**DATASET EXTRACT**:
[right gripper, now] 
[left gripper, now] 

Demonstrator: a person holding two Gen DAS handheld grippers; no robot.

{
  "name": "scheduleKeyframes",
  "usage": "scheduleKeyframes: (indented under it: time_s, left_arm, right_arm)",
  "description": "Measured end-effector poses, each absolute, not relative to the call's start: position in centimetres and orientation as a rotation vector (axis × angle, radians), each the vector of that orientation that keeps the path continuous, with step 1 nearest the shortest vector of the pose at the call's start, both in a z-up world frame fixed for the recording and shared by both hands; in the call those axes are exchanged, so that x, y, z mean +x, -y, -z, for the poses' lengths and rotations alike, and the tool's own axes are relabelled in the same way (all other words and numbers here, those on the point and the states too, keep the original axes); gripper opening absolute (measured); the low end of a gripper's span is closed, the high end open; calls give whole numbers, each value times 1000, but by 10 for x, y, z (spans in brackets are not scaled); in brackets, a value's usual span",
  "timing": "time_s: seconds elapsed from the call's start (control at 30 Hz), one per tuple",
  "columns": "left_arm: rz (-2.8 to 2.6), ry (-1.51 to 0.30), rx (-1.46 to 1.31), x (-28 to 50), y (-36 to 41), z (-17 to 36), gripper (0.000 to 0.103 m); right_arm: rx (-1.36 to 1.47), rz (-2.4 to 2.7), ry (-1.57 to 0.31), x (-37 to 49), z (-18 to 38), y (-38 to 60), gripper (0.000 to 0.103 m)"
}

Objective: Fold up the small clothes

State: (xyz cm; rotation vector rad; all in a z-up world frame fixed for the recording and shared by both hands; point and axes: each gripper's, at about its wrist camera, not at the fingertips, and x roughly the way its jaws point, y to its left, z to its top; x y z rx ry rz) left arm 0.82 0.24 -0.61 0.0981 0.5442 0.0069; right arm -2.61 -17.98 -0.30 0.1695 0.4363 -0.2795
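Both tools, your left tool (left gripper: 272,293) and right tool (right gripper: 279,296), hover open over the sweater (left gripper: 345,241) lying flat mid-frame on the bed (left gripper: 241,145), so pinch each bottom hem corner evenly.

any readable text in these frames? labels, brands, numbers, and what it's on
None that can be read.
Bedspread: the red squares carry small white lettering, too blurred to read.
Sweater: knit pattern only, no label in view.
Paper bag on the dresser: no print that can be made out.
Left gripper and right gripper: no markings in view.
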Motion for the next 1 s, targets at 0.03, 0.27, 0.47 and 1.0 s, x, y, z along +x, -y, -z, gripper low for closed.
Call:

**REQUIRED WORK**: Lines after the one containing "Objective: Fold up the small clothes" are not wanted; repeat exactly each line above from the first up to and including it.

**RESPONSE AREA**:
[right gripper, now] 
[left gripper, now] 

Demonstrator: a person holding two Gen DAS handheld grippers; no robot.

{
  "name": "scheduleKeyframes",
  "usage": "scheduleKeyframes: (indented under it: time_s, left_arm, right_arm)",
  "description": "Measured end-effector poses, each absolute, not relative to the call's start: position in centimetres and orientation as a rotation vector (axis × angle, radians), each the vector of that orientation that keeps the path continuous, with step 1 nearest the shortest vector of the pose at the call's start, both in a z-up world frame fixed for the recording and shared by both hands; in the call those axes are exchanged, so that x, y, z mean +x, -y, -z, for the poses' lengths and rotations alike, and the tool's own axes are relabelled in the same way (all other words and numbers here, those on the point and the states too, keep the original axes); gripper opening absolute (measured); the low end of a gripper's span is closed, the high end open; calls give whole numbers, each value times 1000, but by 10 for x, y, z (spans in brackets are not scaled); in brackets, a value's usual span",
  "timing": "time_s: seconds elapsed from the call's start (control at 30 Hz), one per tuple",
  "columns": "left_arm: rz (-2.8 to 2.6), ry (-1.51 to 0.30), rx (-1.46 to 1.31), x (-28 to 50), y (-36 to 41), z (-17 to 36), gripper (0.000 to 0.103 m); right_arm: rx (-1.36 to 1.47), rz (-2.4 to 2.7), ry (-1.57 to 0.31), x (-37 to 49), z (-18 to 38), y (-38 to 60), gripper (0.000 to 0.103 m)"
}

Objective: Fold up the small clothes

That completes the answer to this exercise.